Sitnikova T L, Zharkikh A A
Institute of Cytology and Genetics, Russian Academy of Sciences, Novosibirsk.
Biosystems. 1993;30(1-3):113-35. doi: 10.1016/0303-2647(93)90066-l.
This work is an attempt to study the structural features and evolutionary patterns of nucleotide sequences by analyzing their 1- through 4-plet frequencies and statistical relations between them. We present mathematical apparatus for this analysis.

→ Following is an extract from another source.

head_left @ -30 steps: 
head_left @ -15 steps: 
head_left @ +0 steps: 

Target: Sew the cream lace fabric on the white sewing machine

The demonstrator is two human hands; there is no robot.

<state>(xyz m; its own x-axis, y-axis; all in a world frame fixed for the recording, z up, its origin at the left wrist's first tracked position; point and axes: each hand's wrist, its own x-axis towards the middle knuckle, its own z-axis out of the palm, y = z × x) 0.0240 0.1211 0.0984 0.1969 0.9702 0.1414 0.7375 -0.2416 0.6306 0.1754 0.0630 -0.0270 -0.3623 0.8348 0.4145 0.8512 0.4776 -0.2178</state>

In particular, we introduce criteria to estimate the degree of homogeneity of L-plet composition in a given set of sequences and the dependence of the L-plet frequencies on the composition of lower orders. We apply these criteria to the study of eubacteria, mitochondria and chloroplasts. We demonstrate that L-plet frequencies are quite useful for revealing evolutionary relationship between DNA sequences and that the non-random distribution is more typical for doublets than to triplets. Non-randomness of triplet composition is more characteristic to coding than to non-coding regions, while no significant differences in dinucleotide composition can be observed. The obtained results can be used for revealing possible mechanisms of the codon usage phenomena.
这项工作旨在通过分析核苷酸序列的单联体、二联体、三联体和四联体频率及其之间的统计关系,来研究核苷酸序列的结构特征和进化模式。我们为此分析提供了数学工具。特别地,我们引入了一些标准,用于估计给定序列集中L联体组成的均匀程度,以及L联体频率对低阶组成的依赖性。我们将这些标准应用于真细菌、线粒体和叶绿体的研究。我们证明,L联体频率对于揭示DNA序列之间的进化关系非常有用,并且非随机分布对于二联体比三联体更为典型。三联体组成的非随机性在编码区比非编码区更具特征,而二核苷酸组成则没有显著差异。所得结果可用于揭示密码子使用现象的可能机制。